Am liebsten vergessen viele Kroaten, dass man als "antemurale christianitatis" nur die blutige Knautschzone und das Kanonenfutter für eine Dynastie ist, die von Schweizer Raubrittern abstammt. Außerdem steht man da nicht als Bollwerk für alle Christen, sondern nur für die Absonderung der katholischen Christen. Was nicht besonders christlich ist.

Diese Kroaten vergessen auch gerne, dass es egal ist, ob der kroatische Schriftsteller Miroslav Krleža oder jemand anderer das Copyright für den bekannten Spruch hat, der da lautet: "Sačuvaj me bože srpskog junaštva i hrvatske kulture" – Gott behüte mich vor dem serbischen Heldentum und der kroatischen Kultur. Es ist deswegen egal, weil es eine schlichte Wahrheit ist, dass Konfliktbewältigung durch Heldentum selten gelingt und dass Kultur etwas ist, das man in selbstbewusster Bescheidenheit pflegt, aber nicht wie einen Rammbock vor sich herträgt.

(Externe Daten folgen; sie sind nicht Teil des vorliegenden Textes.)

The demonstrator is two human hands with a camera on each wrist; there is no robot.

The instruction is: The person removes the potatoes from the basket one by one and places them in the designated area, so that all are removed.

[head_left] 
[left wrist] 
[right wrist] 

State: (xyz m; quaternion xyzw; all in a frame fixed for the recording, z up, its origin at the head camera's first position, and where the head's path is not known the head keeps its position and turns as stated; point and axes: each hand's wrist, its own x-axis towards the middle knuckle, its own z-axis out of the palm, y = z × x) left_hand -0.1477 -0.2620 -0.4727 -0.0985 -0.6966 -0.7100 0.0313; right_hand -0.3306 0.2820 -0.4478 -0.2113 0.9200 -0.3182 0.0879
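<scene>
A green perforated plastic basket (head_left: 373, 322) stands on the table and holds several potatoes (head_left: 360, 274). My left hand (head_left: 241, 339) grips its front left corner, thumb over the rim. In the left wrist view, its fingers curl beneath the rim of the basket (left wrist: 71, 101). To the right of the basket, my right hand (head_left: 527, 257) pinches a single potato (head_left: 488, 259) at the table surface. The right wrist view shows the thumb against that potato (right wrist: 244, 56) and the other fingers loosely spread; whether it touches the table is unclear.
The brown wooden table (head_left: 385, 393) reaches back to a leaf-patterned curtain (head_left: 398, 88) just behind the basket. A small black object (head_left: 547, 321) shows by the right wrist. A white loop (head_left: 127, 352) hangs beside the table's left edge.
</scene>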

Am liebsten vergessen aber viele Kroaten, dass der Vater der Republik Kroatien, Franjo Tuđman, gleichzeitig den Titel als Titos jüngster General innehat. Sie vergessen auch, dass der geistige Weg, den Tuđman zurücklegt, ihn aus dem Kommunismus titoistischer Prägung nicht zum lupenreinen Demokraten führt, sondern geradewegs in eine Feudalfantasie von 200 auserwählten katholischen Familien, die die Wirtschaft Kroatiens kontrollieren sollen.

Nicht zuletzt, außer für diesen Text, vergessen viele, dass Tuđman, genauso wie Milošević und Izetbegović, über seine Partei und seinen Geheimdienst parallele Kommandostrukturen und paramilitärische Verbände einrichtet, die er für ethnische Säuberungen und unaussprechliche Verbrechen einsetzt. Und dass ihn nur sein Ableben vor einer Anklageerhebung vor dem Kriegsverbrechertribunal in Den Haag bewahrt. Wie Izetbegović auch.